Dans vos livres sur la mort, vous dites comment accompagner jusqu'au bout …

Dans le premier je décris le moment du transit, ce que nous allons trouver.

J'explique que nous sommes comme une tasse en papier au soleil, avec de l'eau. Nous sommes l'eau qui s'évapore. Le gobelet en papier pourrit, mais nous ne sommes plus là.

Nous partons puis les signes vitaux s'arrêtent. Et, avant de partir, nous sommes déjà partis plusieurs fois, et à la fin nous avons décidé que cette fois nous allions partir complètement.

Voulez-vous dire que cela nous arrive à tous? Avons-nous tous fait des allers-retours?

Oui, vous partez et décidez de revenir ou de ne pas revenir. Votre corps maintient les signes vitaux jusqu'à ce que vous décidiez. Vous n'avez pas à avoir peur de cette transe mais personne ne veut la vivre, cela leur fait peur.

Comment affronter cette peur?

Les dernières pensées et émotions que nous ressentons au moment du dénouement ont beaucoup de pouvoir.

Surtout, il faut percevoir le sentiment d'amour.

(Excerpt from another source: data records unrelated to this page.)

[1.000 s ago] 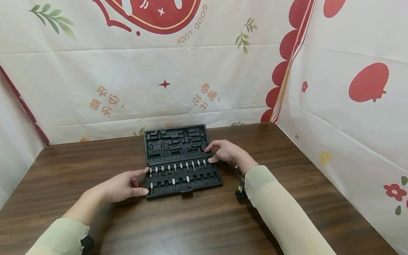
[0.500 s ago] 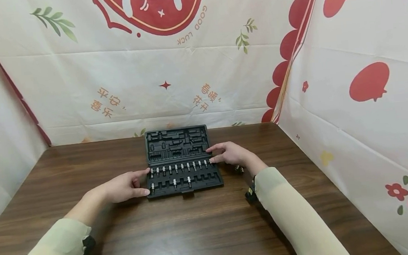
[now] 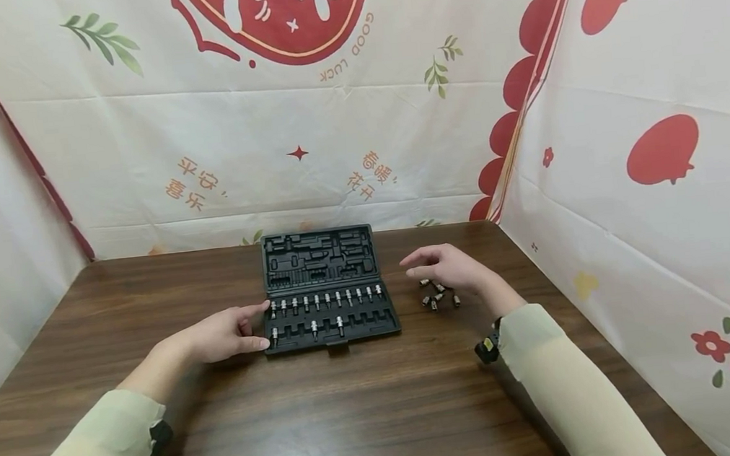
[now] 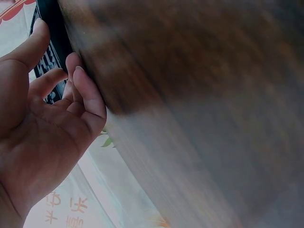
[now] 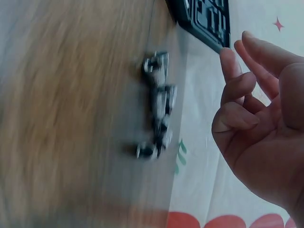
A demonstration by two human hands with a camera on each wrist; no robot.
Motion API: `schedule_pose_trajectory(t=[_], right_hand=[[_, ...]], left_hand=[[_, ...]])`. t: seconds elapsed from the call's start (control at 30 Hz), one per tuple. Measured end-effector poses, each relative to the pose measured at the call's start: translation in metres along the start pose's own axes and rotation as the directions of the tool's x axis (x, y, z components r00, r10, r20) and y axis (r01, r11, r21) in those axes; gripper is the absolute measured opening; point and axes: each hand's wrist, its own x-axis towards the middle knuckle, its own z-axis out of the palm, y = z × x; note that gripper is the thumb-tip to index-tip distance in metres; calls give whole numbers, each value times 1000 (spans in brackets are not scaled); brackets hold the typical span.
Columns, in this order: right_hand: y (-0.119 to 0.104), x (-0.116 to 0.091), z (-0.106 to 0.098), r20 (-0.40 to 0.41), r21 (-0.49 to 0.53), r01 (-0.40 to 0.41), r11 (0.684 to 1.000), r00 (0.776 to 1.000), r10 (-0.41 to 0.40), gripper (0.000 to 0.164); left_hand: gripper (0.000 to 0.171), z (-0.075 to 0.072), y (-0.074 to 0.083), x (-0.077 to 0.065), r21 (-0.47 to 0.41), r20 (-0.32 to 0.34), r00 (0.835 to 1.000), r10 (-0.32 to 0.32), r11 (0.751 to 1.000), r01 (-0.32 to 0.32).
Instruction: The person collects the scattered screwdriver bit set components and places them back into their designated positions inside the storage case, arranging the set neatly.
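Observation:
An open black socket-bit case [image 3: 332,316] lies on the table, its lid [image 3: 319,257] folded back. Metal bit sockets [image 3: 326,301] fill its upper row, and 3 more stand in the lower row. My left hand [image 3: 221,333] touches the case's left edge with thumb and index fingertips spread apart; the other fingers curl loosely, as the left wrist view shows. My right hand [image 3: 452,267] hovers right of the case with nothing between thumb and index finger. Beneath and in front of it lie several loose bit sockets [image 3: 434,301], blurred in the right wrist view.
A brown wood-grain table [image 3: 329,419] carries everything. A printed white cloth [image 3: 253,143] hangs behind its far edge, and another cloth [image 3: 653,246] stands along the right side.
My right hand has let go of the case's upper row and moved right, above the loose bit sockets, now uncovered. The left hand stays at the case's left edge.

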Motion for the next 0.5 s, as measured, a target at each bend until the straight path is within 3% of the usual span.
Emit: schedule_pose_trajectory(t=[0.5], right_hand=[[43,-38,-39,31,-89,-6,996,999,9,28]], left_hand=[[85,0,-1,1,-5,6,1000,-3,1000,3]])
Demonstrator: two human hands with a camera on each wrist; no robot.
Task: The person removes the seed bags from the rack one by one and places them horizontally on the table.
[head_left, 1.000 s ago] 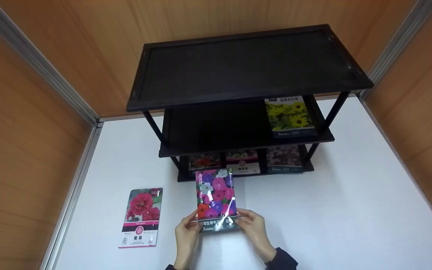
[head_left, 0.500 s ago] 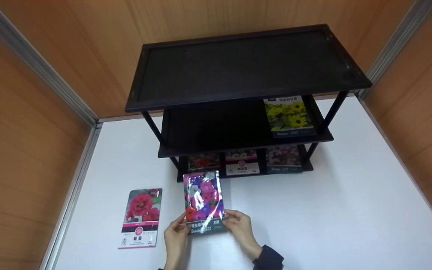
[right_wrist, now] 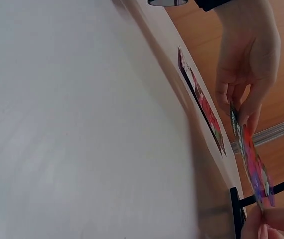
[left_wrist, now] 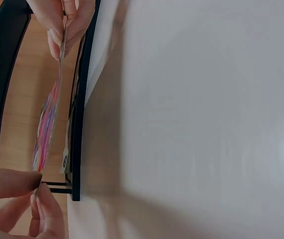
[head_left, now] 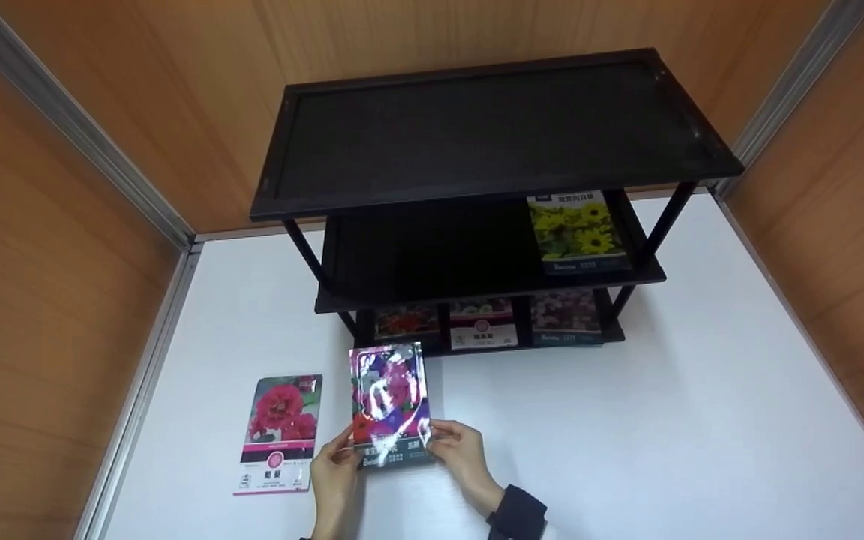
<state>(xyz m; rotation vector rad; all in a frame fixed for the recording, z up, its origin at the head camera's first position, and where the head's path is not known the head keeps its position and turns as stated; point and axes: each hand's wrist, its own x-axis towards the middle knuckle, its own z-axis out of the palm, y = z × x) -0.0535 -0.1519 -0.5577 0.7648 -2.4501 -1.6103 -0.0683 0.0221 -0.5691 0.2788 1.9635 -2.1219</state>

Se sentir aimé est essentiel pour le bon développement physique et mental d'un enfant et il est également essentiel dans les derniers moments de notre vie, car cela nous donne la sécurité, le courage et l'intégrité qui sont essentiels pour franchir cette frontière avec complétude.

La famille peut aider …

La réconciliation est généralement une question clé à résoudre pour parvenir à la paix. Les membres de la famille doivent collaborer et ne pas essayer de distraire le patient pour qu'il oublie. Lorsque ce moment final arrive, la meilleure façon de le passer est dans un environnement serein et harmonieux et, dans la mesure du possible, à la maison, en famille et entre amis.

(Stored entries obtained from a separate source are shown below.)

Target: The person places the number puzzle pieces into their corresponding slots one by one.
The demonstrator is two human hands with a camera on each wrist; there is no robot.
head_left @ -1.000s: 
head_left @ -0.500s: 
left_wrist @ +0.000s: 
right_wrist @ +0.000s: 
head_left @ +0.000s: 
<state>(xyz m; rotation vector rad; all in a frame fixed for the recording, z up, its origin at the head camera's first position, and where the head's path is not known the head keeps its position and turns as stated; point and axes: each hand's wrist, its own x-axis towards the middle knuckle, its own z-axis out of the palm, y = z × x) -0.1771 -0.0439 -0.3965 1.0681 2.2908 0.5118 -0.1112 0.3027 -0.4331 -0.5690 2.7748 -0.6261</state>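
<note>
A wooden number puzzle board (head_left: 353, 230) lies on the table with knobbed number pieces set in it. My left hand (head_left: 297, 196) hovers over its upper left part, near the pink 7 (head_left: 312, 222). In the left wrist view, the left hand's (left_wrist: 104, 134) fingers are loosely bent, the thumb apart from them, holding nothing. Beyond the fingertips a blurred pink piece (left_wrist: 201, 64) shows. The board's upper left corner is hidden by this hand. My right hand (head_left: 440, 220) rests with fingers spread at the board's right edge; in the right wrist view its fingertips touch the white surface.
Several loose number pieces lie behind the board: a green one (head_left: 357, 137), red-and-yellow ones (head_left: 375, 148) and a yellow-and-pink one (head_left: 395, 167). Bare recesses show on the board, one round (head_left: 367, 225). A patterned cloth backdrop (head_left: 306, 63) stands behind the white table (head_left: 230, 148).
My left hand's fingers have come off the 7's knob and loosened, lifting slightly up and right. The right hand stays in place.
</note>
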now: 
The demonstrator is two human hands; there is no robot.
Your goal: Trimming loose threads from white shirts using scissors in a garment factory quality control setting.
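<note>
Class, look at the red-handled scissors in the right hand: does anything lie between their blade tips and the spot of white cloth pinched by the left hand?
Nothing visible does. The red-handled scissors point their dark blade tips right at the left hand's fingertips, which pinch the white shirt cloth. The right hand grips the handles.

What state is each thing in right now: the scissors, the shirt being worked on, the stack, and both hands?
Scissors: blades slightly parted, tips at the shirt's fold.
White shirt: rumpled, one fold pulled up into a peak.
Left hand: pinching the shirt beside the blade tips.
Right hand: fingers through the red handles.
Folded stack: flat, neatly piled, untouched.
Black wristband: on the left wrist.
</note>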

Vous devez accompagner le transit avec amour. Rien d'autre?

Il est important de savoir que la première chose que perdent ces patients est la conscience visuelle: les objets réels cessent de les intéresser, ils ne perçoivent que les contours et les détails disparaissent. Ensuite, les sens du goût et de l'odorat sont dilués. Les derniers restants sont le toucher et l'ouïe.

Cela les aidera beaucoup que, sans les accabler, nous les touchions, leur parlions et, d'une certaine manière, leur envoyions le message que nous leur donnons la permission de mourir.